Sarkozy avait également promis de réduire la fracture sociale qui sépare les banlieues du reste de la société en améliorant la mixité sociale . Or c’est plutôt l’inverse qui semble se produire : le gouvernement tente toujours de réviser certaines dispositions d’une loi de 2000 obligeant les communes de plus de 3 500 habitants à avoir 20 % de logements sociaux ; un nouveau texte soumis au Sénat – et rejeté par la Chambre haute fin octobre – prévoyait d’inclure dans ces 20 % l’accession sociale à la propriété de “ familles aux moyens modestes ” [le texte sera revu en seconde lecture par l’Assemblée fin 2009].

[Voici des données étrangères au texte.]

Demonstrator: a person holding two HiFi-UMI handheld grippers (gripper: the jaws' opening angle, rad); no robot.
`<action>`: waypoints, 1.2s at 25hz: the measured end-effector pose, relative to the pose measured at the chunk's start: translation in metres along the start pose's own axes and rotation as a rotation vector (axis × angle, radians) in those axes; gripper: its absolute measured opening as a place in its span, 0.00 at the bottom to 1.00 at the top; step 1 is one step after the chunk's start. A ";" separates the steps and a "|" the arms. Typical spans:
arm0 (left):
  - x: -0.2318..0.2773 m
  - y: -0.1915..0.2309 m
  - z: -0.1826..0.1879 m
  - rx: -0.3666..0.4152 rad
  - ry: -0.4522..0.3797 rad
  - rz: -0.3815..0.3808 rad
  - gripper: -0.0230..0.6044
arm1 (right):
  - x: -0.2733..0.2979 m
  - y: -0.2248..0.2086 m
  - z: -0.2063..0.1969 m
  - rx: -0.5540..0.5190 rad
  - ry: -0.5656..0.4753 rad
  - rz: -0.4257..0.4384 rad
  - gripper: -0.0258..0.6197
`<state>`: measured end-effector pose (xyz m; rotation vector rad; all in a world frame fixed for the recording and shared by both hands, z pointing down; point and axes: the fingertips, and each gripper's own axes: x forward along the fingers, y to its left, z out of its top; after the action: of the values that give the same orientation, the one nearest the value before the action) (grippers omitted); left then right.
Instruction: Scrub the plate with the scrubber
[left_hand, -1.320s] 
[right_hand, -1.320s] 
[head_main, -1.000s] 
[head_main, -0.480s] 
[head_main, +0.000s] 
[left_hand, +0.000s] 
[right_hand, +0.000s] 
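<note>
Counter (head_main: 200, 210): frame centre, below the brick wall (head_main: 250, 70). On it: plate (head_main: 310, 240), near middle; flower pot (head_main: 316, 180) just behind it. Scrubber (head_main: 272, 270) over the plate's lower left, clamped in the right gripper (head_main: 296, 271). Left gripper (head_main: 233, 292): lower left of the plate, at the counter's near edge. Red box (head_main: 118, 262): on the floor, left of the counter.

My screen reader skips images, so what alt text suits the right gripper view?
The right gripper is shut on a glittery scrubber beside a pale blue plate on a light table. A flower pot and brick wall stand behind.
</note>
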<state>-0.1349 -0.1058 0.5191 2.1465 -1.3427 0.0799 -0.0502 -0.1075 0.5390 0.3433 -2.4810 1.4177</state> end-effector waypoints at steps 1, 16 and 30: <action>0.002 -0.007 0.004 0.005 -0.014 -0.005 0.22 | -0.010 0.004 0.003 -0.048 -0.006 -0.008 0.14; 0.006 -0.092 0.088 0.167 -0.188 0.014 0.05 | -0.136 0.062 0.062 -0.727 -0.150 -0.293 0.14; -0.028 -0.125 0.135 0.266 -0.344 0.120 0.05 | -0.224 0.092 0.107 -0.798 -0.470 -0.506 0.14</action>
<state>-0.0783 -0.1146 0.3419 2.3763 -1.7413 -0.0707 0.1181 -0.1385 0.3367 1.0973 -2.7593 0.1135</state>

Mais c’est surtout en matière de police qu’on constate la vacuité des promesses de Sarkozy concernant la cohésion sociale. Les relations exécrables entre jeunes et policiers constituent un facteur important des explosions de violence dans les banlieues . Les accusations de discrimination policière sont monnaie courante dans ces quartiers. Pourtant, Sarkozy, qui s’est servi de la question de l’insécurité comme d’un tremplin pour assurer ses succès politiques, n’a fait à ce propos que des gestes symboliques pour améliorer les relations entre la police et la population des banlieues.
En avril 2008, il a lancé la version de droite de la police de proximité, un terme et un concept inventés par la gauche. Le problème, c’est que ces unités auront les mêmes fonctions que les autres. La seule différence semble être leur nom, et rien de notable n’a été fait pour s’attaquer au fond du problème.
Depuis le début de sa présidence, le mode opératoire de Sarkozy, que les médias ont surnommé “ Bling Bling ”, repose sur le spectacle, le show.
Le problème, c’est que, une fois le feu d’artifice terminé, il ne reste apparemment pas grand-chose. Les habitants des banlieues attendent toujours de voir les bénéfices directs du milliard d’euros promis il y a déjà un an. Le fait est que Sarkozy et son gouvernement n’ont rien fait pour régler les problèmes fondamentaux des banlieues.
Et même si les émeutes sans précédent de 2005 s’effacent progressivement des mémoires, qu’on ne s’y trompe pas, le risque de nouvelles violences d’une ampleur similaire est toujours bien présent.